Where E is the energy transferred per pulse and I is the square of the input current.

Using the values of the inductance, frequency and duty cycle, we can now get to work building a simple boost converter.

MOSFET

Since the switch is on the high side, using an N channel MOSFET or an NPN bipolar wouldn’t work, unless we have a bootstrapped gate driver. Though this is possible, it is quite complicated.

Using a P channel device in these circumstances would be recommended, they greatly simplify driving requirements, but remember that they turn on when the gate is low, so an inverted signal would be necessary. One can use the IRF5210, it has a decent on resistance of 60mΩ and a V_{DS} of -100V,which should be plenty for most applications.
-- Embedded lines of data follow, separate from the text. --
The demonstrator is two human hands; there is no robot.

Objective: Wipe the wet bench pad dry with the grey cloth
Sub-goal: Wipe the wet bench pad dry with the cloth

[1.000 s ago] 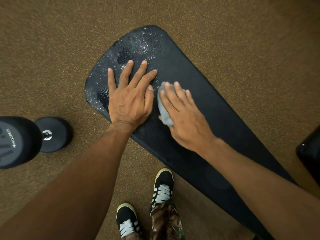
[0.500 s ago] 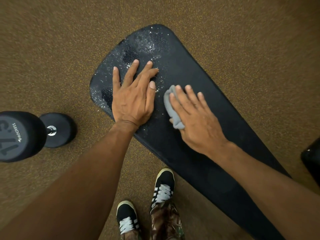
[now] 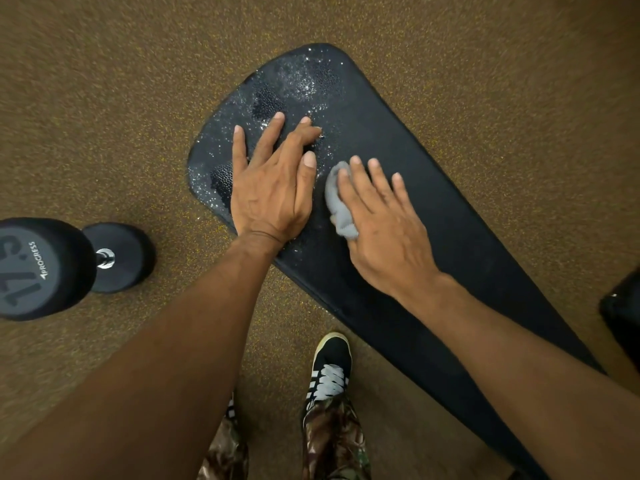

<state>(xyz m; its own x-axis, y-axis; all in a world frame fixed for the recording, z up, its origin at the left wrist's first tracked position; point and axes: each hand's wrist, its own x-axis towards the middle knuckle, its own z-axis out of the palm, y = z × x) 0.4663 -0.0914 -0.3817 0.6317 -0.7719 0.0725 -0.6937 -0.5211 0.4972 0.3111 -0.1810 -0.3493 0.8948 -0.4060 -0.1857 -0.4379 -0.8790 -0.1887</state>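
Most wiping is left, I judge: droplets [image 3: 298, 84] cover the bench pad [image 3: 433, 168] toward 11 o'clock. My left hand [image 3: 272, 199] lies flat there, fingers spread; my right hand [image 3: 388, 233] presses the grey cloth [image 3: 338, 209] mid-pad with straight fingers.

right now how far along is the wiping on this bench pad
Partway. Done: the long stretch of bench pad beyond the right hand looks matte and dry. In hand: the right hand presses the grey cloth flat on the pad, beside the left hand, which rests flat on the wet part. Left: droplets glitter across the rounded end around the left hand.
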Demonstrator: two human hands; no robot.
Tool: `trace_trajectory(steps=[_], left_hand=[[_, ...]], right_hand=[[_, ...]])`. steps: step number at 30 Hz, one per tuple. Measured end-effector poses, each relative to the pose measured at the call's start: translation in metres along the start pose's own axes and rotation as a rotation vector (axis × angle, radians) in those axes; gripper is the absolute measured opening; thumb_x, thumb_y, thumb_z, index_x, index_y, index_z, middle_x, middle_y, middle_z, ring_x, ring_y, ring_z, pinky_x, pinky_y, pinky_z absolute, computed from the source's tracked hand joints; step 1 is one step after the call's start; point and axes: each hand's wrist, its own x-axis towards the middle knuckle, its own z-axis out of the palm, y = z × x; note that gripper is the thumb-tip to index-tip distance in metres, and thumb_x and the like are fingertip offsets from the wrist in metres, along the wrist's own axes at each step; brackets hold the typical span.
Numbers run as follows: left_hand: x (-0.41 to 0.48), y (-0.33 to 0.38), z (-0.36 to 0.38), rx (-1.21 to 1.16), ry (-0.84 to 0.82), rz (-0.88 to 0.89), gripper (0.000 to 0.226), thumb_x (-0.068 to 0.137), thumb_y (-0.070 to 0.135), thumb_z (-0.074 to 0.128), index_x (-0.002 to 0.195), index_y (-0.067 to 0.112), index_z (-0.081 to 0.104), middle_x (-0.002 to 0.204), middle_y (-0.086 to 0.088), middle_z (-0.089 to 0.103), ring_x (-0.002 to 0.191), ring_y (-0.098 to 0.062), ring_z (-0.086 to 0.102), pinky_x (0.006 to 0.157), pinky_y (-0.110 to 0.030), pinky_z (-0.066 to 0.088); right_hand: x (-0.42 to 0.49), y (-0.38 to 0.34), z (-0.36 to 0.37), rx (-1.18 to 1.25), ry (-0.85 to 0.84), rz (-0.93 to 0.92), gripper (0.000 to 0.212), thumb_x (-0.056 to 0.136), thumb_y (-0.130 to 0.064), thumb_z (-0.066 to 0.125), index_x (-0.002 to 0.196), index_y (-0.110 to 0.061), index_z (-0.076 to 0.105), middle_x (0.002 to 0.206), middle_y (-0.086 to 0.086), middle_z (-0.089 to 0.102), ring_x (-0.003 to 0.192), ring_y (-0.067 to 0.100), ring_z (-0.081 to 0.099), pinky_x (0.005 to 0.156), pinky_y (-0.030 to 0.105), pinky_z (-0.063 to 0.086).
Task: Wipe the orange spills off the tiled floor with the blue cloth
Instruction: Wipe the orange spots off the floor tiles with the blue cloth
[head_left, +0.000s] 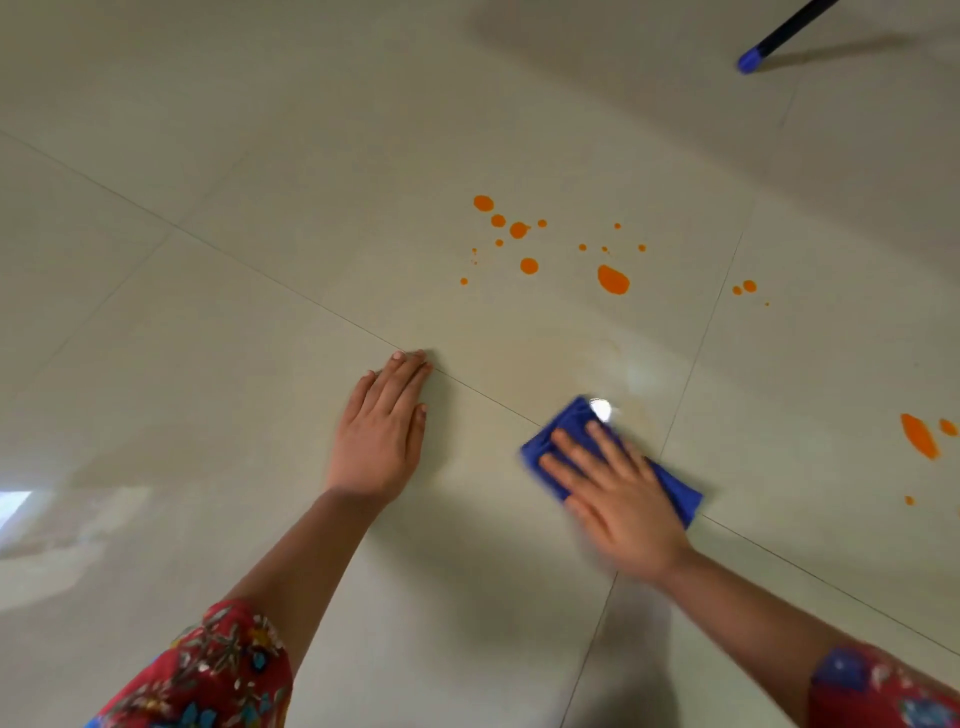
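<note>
The right hand (618, 499) lies flat on the blue cloth (675, 488), fingers spread, pressing it to the tiled floor (208, 364). The left hand (382, 436) rests flat and empty beside it. Orange spills (613, 279) dot the tiles farther off.

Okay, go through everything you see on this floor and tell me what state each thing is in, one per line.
blue cloth: folded, flat on the floor, pressed under the right hand
right hand: open, palm down on the cloth, motion-blurred
left hand: open, flat on bare tile, holding nothing
orange spills: unwiped, scattered beyond the cloth and at far right
tiled floor: glossy, faint smear beyond the cloth
blue-tipped pole: tip on floor
</note>
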Motion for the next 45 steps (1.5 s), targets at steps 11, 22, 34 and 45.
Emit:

However, there are many better devices available, the choice is entirely up to the designer based on the specific application.

Remember to use a gate driver to reduce switching losses!

DIODE

Since this diode does not have to handle very high voltages, rather high currents, it would be a good design choice to use a Schottky diode with a low forward voltage drop to keep things efficient.

CAPACITOR

The capacitor value depends on the output voltage ripple and can be calculated using the capacitor equation, but generally a value between 100uF to 680uF for low current applications should suffice.

Remember, the design process described here should not be treated as an expert rant, rather these are very simple equations to get your first buck converter up and running.

Again, regulation is a topic that has not been covered here. If you want to make a regulated buck converter, it is recommended to use a dedicated buck controller IC like LM2596 designed specifically for that purpose.